BRIEF: Which lines in the records below include the word "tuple"? Report each of them in full.

** Opening MATERIAL SHOWN block **

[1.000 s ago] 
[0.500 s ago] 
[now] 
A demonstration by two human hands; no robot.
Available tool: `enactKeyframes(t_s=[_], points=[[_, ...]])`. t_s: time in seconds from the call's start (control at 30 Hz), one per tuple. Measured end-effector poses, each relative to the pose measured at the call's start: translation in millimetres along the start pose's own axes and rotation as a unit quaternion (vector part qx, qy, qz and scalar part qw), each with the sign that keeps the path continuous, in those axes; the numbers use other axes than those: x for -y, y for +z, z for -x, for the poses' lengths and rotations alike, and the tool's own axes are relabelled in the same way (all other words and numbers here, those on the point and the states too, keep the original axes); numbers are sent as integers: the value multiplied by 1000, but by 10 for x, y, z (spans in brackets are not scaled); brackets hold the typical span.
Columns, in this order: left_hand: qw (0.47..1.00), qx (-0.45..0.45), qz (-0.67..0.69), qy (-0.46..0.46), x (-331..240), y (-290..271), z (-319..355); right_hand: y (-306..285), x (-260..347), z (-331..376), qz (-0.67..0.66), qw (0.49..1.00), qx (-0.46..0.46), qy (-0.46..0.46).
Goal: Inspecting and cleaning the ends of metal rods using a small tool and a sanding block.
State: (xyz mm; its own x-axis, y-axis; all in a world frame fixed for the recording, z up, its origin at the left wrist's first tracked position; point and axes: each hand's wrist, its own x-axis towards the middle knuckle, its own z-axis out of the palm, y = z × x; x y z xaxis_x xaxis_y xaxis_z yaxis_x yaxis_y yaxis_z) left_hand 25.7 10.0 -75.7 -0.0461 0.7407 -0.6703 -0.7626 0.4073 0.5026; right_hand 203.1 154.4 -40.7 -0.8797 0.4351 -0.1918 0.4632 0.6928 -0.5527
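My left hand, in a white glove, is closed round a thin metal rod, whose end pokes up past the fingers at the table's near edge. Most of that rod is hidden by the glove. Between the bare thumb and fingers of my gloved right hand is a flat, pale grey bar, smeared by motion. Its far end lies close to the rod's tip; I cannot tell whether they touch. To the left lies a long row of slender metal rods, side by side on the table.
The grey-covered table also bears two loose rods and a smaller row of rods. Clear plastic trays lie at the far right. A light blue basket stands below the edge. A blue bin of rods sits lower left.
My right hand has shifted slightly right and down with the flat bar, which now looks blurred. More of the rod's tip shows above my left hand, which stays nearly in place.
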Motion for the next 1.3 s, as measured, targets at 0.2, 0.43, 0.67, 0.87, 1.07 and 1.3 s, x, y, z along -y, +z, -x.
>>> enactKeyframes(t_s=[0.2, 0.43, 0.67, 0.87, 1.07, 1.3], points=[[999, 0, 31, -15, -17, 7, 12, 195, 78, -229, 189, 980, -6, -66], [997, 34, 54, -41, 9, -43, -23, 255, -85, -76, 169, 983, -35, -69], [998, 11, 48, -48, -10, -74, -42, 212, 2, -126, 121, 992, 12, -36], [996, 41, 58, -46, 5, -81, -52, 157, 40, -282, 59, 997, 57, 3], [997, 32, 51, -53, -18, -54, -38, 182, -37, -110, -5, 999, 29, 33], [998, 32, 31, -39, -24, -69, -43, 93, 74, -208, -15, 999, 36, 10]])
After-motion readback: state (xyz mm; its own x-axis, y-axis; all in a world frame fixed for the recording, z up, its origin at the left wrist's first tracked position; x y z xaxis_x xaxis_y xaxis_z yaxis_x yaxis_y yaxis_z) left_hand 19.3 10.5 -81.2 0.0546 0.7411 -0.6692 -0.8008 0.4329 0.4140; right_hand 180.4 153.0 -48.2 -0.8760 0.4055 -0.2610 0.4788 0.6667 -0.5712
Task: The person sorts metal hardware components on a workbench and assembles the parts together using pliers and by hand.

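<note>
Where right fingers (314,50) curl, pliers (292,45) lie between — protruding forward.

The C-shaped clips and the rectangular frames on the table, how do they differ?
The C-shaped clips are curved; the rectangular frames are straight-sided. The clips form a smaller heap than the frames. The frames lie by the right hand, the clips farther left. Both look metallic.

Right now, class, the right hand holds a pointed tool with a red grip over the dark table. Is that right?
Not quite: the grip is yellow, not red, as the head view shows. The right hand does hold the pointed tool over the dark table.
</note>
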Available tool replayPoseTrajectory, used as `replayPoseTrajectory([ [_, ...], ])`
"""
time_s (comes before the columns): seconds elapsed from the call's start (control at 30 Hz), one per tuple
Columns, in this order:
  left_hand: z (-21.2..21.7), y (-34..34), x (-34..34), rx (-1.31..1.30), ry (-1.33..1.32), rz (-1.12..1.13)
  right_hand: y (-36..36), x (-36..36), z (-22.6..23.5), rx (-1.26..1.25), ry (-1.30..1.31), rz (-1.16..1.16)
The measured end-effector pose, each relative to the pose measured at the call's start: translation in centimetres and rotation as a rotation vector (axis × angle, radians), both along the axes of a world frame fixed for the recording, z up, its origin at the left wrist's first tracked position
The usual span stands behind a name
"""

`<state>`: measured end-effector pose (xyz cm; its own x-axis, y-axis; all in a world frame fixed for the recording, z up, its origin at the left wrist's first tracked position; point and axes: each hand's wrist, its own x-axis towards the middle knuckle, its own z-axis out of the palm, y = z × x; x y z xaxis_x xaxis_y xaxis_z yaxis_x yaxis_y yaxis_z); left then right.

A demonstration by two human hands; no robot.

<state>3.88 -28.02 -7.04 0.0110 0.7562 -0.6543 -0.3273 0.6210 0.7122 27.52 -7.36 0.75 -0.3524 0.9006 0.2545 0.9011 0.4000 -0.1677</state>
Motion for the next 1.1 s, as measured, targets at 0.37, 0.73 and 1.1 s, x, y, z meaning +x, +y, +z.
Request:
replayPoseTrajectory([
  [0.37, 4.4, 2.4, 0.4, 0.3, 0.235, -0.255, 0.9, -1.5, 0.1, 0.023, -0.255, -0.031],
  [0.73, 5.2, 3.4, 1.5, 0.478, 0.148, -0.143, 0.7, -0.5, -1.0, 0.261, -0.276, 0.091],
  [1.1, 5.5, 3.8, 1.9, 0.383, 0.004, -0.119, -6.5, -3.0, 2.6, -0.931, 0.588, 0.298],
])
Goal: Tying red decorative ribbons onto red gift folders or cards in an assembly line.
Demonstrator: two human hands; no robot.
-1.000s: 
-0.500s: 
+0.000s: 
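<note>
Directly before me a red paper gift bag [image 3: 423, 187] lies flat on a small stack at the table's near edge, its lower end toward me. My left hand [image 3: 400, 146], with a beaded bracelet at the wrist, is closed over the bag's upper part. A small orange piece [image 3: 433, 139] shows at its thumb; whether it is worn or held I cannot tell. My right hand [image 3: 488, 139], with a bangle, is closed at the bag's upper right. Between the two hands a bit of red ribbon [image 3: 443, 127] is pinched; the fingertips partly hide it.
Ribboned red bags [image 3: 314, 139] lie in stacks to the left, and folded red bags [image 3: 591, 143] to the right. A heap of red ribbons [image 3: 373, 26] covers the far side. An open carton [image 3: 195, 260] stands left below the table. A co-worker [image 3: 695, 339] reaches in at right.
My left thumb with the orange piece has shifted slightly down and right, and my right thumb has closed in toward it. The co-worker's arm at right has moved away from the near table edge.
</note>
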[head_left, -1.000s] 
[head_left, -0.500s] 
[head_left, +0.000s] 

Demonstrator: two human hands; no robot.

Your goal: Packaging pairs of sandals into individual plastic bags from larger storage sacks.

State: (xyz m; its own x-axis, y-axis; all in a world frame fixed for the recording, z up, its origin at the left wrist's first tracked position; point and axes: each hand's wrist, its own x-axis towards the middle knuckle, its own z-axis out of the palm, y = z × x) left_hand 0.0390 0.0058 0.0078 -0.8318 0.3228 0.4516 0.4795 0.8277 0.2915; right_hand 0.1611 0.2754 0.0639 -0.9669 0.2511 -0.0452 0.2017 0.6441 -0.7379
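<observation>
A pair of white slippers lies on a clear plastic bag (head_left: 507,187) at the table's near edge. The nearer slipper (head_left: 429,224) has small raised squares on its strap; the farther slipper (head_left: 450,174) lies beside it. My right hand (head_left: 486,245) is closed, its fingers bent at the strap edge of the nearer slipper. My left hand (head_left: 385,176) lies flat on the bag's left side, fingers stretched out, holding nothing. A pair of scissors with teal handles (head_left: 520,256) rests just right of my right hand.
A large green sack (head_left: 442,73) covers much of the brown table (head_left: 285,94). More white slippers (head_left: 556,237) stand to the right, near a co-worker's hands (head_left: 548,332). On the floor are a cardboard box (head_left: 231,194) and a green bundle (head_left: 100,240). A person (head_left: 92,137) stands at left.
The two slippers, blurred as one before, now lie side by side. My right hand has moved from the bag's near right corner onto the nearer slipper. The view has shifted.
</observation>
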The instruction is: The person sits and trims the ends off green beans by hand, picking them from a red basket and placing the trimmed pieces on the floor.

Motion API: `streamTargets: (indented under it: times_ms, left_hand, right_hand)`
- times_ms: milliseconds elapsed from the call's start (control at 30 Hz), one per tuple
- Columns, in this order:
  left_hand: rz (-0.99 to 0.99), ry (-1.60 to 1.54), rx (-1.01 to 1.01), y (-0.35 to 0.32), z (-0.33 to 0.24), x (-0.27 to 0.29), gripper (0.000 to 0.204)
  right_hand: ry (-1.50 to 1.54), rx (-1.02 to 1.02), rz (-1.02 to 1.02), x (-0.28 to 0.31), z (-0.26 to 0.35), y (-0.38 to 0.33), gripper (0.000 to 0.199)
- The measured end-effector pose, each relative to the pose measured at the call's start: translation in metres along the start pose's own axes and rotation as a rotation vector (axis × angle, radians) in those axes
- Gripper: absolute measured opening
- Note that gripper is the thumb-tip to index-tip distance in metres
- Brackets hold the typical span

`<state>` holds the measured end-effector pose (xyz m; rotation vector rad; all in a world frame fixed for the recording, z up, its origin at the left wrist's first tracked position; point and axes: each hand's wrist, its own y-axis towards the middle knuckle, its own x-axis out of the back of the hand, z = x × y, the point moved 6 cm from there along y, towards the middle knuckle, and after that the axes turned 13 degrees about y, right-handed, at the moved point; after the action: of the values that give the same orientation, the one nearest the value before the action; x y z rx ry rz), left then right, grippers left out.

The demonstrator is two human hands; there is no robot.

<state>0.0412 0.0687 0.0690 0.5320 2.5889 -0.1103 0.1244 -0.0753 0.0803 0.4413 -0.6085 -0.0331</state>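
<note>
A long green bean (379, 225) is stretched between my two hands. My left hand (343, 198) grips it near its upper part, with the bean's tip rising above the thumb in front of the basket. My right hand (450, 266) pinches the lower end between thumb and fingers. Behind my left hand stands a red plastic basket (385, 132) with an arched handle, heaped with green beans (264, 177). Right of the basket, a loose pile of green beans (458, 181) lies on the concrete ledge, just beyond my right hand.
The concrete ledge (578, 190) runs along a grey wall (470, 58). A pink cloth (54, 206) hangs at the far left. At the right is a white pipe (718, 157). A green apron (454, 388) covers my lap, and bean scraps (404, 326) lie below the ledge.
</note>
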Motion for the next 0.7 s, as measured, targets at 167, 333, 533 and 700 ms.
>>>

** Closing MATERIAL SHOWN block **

EXERCISE OUTPUT:
Available tool: `enactKeyframes(t_s=[_], points=[[_, ...]])`. t_s: time in seconds from the call's start (control at 30 Hz), one per tuple. Measured end-effector poses, each relative to the pose measured at the call's start: translation in millimetres along the start pose's own axes and rotation as a unit quaternion (vector part qx, qy, qz and scalar part qw), each with the sign that keeps the path continuous, in those axes; the numbers use other axes than those: x for -y, y for +z, z for -x, for the poses' lengths and rotations alike, and the tool's own axes are relabelled in the same way (all other words and numbers here, those on the point and the states too, keep the original axes); numbers are sent as integers: the value multiplied by 1000, but by 10 for x, y, z (spans in brackets are not scaled); brackets hold the typical span.
time_s (comes before the columns): seconds elapsed from the call's start (control at 30 Hz), one per tuple
- times_ms: milliseconds elapsed from the call's start (control at 30 Hz), one per tuple

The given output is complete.